One afternoon, under attack from German bombers, he saw his first dead bodies. The first pair upset Irwin – but the second pair made him vomit, and appeared in his dreams for years afterwards. The difference was not in the manner of their deaths or even the severity of their wounds. It was in the second pair’s ‘indecent attitude’. Naked, demeaned, bloated and distorted, they embodied something worse than death.

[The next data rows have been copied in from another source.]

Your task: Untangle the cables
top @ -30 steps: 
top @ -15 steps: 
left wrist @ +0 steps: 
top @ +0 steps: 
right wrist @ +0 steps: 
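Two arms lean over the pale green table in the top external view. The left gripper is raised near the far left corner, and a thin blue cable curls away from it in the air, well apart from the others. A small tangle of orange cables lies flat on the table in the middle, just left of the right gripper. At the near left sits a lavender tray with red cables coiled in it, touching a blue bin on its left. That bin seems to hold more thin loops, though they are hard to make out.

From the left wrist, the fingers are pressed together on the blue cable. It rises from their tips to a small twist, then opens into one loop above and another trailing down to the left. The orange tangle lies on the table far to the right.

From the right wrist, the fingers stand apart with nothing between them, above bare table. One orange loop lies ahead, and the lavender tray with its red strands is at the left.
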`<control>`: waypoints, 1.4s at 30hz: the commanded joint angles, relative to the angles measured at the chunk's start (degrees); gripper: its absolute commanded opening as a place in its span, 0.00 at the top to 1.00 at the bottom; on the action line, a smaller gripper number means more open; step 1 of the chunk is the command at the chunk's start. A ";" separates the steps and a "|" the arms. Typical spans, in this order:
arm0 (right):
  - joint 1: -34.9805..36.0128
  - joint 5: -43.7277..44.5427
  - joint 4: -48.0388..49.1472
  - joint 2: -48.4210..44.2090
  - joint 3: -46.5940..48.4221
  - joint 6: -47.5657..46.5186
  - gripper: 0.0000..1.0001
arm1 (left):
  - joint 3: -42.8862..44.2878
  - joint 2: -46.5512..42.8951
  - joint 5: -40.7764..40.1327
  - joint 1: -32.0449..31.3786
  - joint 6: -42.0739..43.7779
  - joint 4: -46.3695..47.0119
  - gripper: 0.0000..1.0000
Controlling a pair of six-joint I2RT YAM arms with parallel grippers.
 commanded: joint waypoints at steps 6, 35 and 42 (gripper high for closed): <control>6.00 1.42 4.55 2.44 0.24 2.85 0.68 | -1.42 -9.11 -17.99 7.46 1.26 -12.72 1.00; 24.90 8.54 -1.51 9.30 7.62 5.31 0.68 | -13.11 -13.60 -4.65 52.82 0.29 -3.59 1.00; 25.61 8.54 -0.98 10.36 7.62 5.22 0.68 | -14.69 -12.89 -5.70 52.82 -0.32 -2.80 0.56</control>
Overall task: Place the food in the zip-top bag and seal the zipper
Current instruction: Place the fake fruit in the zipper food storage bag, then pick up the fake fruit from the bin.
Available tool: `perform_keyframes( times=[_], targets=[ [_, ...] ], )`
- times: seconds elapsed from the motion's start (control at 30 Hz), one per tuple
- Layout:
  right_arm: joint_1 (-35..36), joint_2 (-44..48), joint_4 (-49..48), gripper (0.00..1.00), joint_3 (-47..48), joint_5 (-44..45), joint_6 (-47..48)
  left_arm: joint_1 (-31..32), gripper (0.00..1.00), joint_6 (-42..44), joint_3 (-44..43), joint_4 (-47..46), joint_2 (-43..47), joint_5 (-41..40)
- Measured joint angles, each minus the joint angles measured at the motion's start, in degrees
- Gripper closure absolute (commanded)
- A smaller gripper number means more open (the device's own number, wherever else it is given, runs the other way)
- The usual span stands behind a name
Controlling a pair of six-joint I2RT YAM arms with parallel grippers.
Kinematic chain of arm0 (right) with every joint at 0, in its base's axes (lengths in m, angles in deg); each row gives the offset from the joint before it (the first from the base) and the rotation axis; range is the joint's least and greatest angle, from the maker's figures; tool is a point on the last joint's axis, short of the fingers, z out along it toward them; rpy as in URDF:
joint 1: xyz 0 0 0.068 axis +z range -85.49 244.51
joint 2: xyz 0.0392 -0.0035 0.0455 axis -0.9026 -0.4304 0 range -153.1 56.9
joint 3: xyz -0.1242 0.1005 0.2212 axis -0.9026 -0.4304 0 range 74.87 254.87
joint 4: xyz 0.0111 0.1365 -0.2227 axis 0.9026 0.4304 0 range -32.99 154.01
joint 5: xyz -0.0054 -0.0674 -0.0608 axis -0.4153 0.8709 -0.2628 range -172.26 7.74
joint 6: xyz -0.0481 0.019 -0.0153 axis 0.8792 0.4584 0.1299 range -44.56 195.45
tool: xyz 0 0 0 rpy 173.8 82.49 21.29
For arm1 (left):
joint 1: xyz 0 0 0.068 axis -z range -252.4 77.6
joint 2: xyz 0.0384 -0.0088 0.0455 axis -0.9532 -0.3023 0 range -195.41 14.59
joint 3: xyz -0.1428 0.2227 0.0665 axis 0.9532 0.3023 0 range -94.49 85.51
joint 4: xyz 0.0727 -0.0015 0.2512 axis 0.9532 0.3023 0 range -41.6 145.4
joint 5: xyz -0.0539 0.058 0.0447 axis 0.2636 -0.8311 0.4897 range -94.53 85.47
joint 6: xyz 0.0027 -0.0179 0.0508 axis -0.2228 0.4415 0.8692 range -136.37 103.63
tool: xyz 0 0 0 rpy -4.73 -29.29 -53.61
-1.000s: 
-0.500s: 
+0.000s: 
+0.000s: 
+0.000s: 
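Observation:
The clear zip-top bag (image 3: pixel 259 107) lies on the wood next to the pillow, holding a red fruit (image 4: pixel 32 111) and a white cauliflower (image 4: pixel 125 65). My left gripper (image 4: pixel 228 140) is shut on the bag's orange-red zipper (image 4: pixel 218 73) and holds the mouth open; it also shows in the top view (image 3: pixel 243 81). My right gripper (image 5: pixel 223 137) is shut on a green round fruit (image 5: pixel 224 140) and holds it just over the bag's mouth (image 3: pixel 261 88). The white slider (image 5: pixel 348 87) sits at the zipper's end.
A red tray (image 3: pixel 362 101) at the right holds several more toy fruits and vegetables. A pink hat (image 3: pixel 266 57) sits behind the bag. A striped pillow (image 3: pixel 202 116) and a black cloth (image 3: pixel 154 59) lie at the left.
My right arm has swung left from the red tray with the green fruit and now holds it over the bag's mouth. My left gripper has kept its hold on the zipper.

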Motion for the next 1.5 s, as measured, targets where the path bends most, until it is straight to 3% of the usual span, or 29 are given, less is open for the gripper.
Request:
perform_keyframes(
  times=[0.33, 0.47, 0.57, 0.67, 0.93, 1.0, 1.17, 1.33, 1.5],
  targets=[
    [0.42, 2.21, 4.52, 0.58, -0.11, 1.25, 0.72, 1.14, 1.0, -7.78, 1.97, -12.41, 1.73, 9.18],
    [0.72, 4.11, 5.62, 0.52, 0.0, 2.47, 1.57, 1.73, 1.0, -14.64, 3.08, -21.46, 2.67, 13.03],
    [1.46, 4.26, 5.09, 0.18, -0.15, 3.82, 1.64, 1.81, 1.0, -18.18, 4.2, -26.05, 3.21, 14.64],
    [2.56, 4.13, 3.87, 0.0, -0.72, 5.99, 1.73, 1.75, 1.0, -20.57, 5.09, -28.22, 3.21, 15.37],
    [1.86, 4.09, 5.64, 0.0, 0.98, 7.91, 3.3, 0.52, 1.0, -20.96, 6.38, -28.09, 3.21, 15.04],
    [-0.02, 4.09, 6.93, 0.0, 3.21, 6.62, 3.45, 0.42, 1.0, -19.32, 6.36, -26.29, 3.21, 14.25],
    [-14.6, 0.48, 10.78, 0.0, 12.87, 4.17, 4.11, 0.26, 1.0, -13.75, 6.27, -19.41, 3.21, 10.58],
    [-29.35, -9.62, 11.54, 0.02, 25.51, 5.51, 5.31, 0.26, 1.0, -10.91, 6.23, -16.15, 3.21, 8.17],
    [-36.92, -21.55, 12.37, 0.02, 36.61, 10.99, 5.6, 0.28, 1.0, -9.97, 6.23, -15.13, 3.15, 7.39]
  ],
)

That evening, his battalion was under attack again. Overwhelmed, a young private began crying. Irwin took the boy aside, intending to lead him away. But the private, rigid with misery, refused to move. The only thing to do, decided Irwin, was to knock him out. He ordered a sergeant to take a swing at the private’s chin – but the sergeant missed, cracking his knuckles on a wall. The private suddenly came to life and ran, but was chased down by Irwin who tackled him, and punched him in the face. The boy was now unconscious.
Irwin slung the private over his shoulder and carried him down to a nearby cellar. It was dark inside, and Irwin shouted for somebody to bring him a light. In the relative quiet, Irwin heard surprised voices, a man’s and a woman’s, and his eyes slowly focused on a soldier in the corner of the cellar having sex with a Belgian barmaid. Who could blame them, wondered Irwin. With death so close, they were grabbing hold of life.
Irwin was among hundreds of thousands of officers and men of the British Expeditionary Force retreating through Belgium towards the coast. They had sailed to France following the declaration of war on Germany on 3 September 1939. After months of ‘phoney war’, the German Blitzkrieg in the west had been launched on the morning of 10 May, and the bulk of the British forces was hurried into Belgium to assume prearranged positions along the River Dyle. There they formed the Allies’ left flank, alongside the French and Belgian armies, facing Hitler’s Army Group B. Further to the south, the Allies’ right flank was protected by the mighty Maginot line, a series of heavily defended fortresses, blockhouses and bunkers along the French border with Germany.
For a few short days in May 1940, the Allies and the Germans, broadly equal in military terms, seemed destined to act out another war of trenches and attrition. If experience could be trusted, the Germans would soon be hurling themselves at heavily defended Allied lines.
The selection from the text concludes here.